Prompt | The answer must consist of each line below that contains the string "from".

Given material |
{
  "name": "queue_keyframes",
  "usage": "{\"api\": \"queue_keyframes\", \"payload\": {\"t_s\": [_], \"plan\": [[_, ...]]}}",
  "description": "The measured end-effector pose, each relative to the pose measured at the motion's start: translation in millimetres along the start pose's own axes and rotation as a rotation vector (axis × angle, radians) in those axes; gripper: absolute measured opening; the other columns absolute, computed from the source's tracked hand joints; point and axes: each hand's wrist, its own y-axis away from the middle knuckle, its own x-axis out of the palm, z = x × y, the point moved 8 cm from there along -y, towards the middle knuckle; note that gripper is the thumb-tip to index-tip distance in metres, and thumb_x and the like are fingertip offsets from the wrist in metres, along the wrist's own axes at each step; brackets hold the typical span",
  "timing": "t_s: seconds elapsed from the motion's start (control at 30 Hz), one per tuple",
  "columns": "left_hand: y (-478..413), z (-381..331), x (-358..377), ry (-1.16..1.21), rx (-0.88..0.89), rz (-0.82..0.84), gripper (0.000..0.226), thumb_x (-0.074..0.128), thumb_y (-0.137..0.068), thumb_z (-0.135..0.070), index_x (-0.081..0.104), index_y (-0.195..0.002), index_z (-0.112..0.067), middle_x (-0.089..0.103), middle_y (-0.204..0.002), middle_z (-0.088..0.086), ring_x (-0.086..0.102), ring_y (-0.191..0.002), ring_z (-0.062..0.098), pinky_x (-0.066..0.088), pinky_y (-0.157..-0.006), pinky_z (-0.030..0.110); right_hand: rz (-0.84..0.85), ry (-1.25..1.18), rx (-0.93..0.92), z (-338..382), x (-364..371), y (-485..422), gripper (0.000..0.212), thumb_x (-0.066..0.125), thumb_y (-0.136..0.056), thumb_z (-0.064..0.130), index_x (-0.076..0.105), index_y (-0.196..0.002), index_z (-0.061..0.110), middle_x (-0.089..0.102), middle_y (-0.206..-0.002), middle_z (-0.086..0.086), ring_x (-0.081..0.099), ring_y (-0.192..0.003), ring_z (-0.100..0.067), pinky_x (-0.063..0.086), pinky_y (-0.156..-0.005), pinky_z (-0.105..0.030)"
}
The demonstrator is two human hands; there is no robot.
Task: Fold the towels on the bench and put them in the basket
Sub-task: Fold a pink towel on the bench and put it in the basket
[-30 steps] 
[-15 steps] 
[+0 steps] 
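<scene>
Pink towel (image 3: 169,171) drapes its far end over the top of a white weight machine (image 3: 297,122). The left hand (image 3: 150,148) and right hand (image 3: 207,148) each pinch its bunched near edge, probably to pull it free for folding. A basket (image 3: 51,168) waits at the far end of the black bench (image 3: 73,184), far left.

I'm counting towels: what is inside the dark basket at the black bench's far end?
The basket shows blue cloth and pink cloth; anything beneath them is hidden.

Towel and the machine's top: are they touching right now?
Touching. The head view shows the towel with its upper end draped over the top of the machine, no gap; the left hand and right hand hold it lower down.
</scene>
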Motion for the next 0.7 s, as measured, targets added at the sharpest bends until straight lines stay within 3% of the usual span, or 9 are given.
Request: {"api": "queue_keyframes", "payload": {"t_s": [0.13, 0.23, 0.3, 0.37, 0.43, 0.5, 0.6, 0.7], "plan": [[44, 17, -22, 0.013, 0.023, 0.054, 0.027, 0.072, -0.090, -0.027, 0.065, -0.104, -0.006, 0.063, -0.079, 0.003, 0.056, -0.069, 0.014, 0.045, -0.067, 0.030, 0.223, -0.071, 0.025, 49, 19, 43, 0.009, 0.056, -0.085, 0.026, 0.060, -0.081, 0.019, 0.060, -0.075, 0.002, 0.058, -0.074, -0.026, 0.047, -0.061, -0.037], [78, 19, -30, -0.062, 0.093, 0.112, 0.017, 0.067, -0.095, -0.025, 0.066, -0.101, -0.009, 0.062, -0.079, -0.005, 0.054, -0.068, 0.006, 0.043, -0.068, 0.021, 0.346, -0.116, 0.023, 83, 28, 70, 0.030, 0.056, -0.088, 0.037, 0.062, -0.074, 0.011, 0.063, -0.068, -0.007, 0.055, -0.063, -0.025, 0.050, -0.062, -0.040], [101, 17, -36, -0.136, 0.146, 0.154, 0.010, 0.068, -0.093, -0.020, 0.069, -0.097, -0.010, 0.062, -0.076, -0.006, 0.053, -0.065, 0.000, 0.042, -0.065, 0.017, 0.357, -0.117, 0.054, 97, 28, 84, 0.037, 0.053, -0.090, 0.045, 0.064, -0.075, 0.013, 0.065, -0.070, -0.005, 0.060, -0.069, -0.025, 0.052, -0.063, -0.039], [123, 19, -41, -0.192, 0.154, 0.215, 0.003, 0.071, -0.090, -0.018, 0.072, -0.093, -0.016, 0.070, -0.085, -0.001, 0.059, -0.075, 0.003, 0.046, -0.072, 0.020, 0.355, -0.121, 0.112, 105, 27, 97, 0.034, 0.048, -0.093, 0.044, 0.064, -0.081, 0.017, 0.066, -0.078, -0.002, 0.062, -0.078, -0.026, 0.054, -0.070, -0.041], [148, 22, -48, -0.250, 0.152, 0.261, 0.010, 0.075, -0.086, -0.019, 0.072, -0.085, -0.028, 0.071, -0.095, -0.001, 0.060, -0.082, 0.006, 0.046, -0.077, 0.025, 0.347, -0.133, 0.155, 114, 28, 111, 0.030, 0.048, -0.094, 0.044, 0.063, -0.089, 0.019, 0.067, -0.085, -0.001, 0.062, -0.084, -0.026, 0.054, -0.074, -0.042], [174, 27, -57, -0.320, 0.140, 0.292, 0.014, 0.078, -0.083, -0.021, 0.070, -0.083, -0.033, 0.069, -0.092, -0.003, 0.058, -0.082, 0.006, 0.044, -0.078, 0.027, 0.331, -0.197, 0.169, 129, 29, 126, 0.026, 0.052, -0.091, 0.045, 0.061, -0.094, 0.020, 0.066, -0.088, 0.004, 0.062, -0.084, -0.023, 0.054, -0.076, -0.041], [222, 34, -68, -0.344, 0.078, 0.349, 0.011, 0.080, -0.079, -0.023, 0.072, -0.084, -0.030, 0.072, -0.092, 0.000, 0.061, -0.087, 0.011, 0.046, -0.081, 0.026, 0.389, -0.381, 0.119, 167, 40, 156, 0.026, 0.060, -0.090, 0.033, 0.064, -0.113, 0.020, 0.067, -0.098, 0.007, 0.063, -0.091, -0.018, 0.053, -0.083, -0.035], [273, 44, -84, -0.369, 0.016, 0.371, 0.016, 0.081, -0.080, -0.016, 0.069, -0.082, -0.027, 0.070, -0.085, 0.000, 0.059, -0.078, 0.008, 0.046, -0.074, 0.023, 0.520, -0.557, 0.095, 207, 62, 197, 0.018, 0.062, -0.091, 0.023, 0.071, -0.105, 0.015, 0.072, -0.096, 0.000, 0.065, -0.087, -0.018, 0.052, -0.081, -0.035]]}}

Answer area |
  "description": "The measured end-effector pose, each relative to the pose measured at the motion's start: translation in millimetres along the start pose's own axes and rotation as a rotation vector (axis × angle, radians) in those axes; gripper: absolute measured opening; the other columns absolute, computed from the source's tracked hand joints; point and axes: each hand's wrist, its own y-axis away from the middle knuckle, its own x-axis out of the palm, z = x × y, the point moved 8 cm from there along -y, towards the middle knuckle; note that gripper is the thumb-tip to index-tip distance in metres, and thumb_x and the like are fingertip offsets from the wrist in metres, along the wrist's own axes at each step; brackets hold the typical span",
  "timing": "t_s: seconds elapsed from the motion's start (control at 30 Hz), one per tuple",

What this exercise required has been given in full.